▸ **Exercise brief**
With the images removed, write out every line below exactly.

▸ **Dataset excerpt**
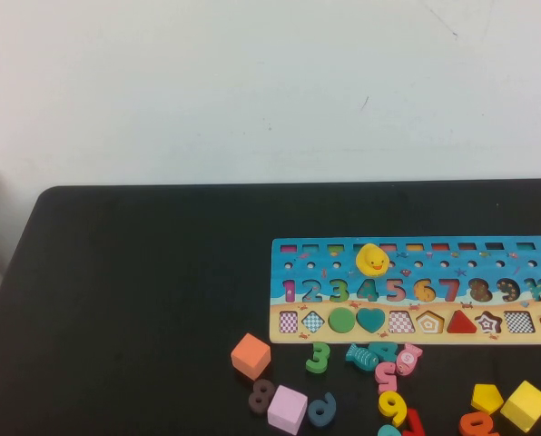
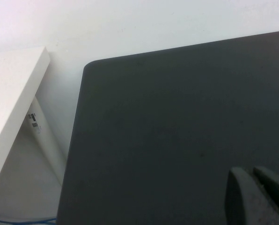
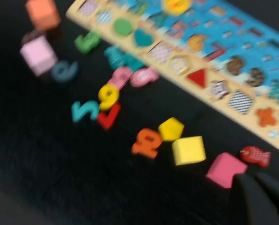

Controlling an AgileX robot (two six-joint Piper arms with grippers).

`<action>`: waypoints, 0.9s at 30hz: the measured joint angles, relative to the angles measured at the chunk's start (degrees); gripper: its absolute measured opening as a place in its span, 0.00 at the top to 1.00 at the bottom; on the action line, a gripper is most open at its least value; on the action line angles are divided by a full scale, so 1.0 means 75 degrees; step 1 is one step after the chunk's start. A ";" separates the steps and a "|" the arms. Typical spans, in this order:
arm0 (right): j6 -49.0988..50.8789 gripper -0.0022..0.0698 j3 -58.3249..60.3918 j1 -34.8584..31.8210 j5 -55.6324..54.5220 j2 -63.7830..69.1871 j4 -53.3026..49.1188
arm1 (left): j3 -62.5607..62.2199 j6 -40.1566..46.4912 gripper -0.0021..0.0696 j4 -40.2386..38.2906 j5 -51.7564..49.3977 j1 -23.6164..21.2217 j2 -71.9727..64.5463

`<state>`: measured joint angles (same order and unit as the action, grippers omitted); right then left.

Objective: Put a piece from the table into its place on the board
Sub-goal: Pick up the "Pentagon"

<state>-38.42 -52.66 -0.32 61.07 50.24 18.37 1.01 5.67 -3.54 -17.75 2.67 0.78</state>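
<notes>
Table (image 1: pixel 143 300): matte black top with rounded corners, set against a white wall.
Left gripper (image 2: pixel 259 180): over a bare stretch near the table's far left corner; the two dark fingers lie pressed together, holding nothing.
Orange cube (image 1: pixel 250 354): on the table just in front of the board's left end.
Lilac cube (image 1: pixel 287 409): nearer the robot than the orange cube, between a dark numeral 8 and a blue 6.
Board (image 1: pixel 416 251): long blue panel printed 1 to 10 left to right; no other writing is legible. A yellow duck (image 1: pixel 372 261) sits above the 4. The beige front row holds shape slots.
Pentagon slot (image 1: pixel 430 322): under the 6, showing its patterned floor.
Loose numerals: green 3 (image 1: pixel 319 356) and yellow 9 (image 1: pixel 392 406) legible; the rest lie in a jumble.
Piece (image 1: pixel 486 398): flat yellow pentagon on the table in front of the board's right part, touching the yellow cube (image 1: pixel 526 405), with what is probably an orange numeral beside it in the blurred right wrist view.
Right gripper (image 3: pixel 261 187): above the table just beside a pink block (image 3: pixel 225 169); fingers closed together, empty.
</notes>
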 joint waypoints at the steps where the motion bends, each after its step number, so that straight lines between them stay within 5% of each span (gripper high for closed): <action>1: -0.0131 0.94 -0.0156 0.0129 0.0115 0.0298 0.0000 | 0.0000 0.0000 0.97 0.0000 0.0000 0.0000 0.0000; 8: 0.0323 0.94 -0.0730 0.1608 0.0238 0.2133 -0.1404 | 0.0000 0.0000 0.97 0.0000 0.0000 0.0000 0.0000; 15: 0.2445 0.94 -0.0800 0.3064 -0.0178 0.3899 -0.3654 | 0.0000 0.0000 0.97 -0.0013 -0.0025 0.0000 0.0000; 27: 0.5123 0.91 -0.0816 0.3261 -0.1583 0.6185 -0.3901 | 0.0000 0.0017 0.97 -0.0013 -0.0025 0.0000 0.0000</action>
<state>0.00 -58.78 24.14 49.19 96.63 -10.88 1.01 5.80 -3.64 -17.94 2.67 0.78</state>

▸ **Exercise solution**
Controlling an AgileX robot (two six-joint Piper arms with grippers).

`<action>`: waypoints, 0.9s at 30hz: the measured joint angles, relative to the angles measured at the chunk's start (degrees); gripper: its absolute measured opening as a place in its span, 0.00 at the top to 1.00 at the bottom; on the action line, a gripper is most open at its least value; on the action line angles are divided by a full scale, so 1.0 means 75 degrees; step 1 is one step after the chunk's start. A ";" separates the steps and a "|" the arms. Typical spans, in this order:
arm0 (right): j6 -49.0988..50.8789 gripper -0.0022..0.0698 j3 -58.3249..60.3918 j1 -34.8584..31.8210 j5 -55.6324..54.5220 j2 -63.7830..69.1871 j4 -53.3026..49.1188
arm1 (left): j3 -62.5607..62.2199 j6 -40.1566..46.4912 gripper -0.0021..0.0696 j4 -40.2386..38.2906 j5 -51.7564..49.3977 j1 -23.6164..21.2217 j2 -71.9727..64.5463

`<state>`: measured joint angles (same order and unit as the action, grippers omitted); right then left.

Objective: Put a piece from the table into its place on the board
Sub-goal: Pick up the "Pentagon"

<state>-38.42 -52.66 -0.32 61.07 50.24 18.37 1.01 5.67 -3.54 -17.75 2.67 0.78</state>
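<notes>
Table (image 1: pixel 143 300): matte black top with rounded corners, set against a white wall.
Left gripper (image 2: pixel 259 180): over a bare stretch near the table's far left corner; the two dark fingers lie pressed together, holding nothing.
Orange cube (image 1: pixel 250 354): on the table just in front of the board's left end.
Lilac cube (image 1: pixel 287 409): nearer the robot than the orange cube, between a dark numeral 8 and a blue 6.
Board (image 1: pixel 416 251): long blue panel printed 1 to 10 left to right; no other writing is legible. A yellow duck (image 1: pixel 372 261) sits above the 4. The beige front row holds shape slots.
Pentagon slot (image 1: pixel 430 322): under the 6, showing its patterned floor.
Loose numerals: green 3 (image 1: pixel 319 356) and yellow 9 (image 1: pixel 392 406) legible; the rest lie in a jumble.
Piece (image 1: pixel 486 398): flat yellow pentagon on the table in front of the board's right part, touching the yellow cube (image 1: pixel 526 405), with what is probably an orange numeral beside it in the blurred right wrist view.
Right gripper (image 3: pixel 261 187): above the table just beside a pink block (image 3: pixel 225 169); fingers closed together, empty.
</notes>
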 joint waypoints at the steps where the motion bends, each after its step number, so that straight lines between them stay within 5% of each span (gripper high for closed): <action>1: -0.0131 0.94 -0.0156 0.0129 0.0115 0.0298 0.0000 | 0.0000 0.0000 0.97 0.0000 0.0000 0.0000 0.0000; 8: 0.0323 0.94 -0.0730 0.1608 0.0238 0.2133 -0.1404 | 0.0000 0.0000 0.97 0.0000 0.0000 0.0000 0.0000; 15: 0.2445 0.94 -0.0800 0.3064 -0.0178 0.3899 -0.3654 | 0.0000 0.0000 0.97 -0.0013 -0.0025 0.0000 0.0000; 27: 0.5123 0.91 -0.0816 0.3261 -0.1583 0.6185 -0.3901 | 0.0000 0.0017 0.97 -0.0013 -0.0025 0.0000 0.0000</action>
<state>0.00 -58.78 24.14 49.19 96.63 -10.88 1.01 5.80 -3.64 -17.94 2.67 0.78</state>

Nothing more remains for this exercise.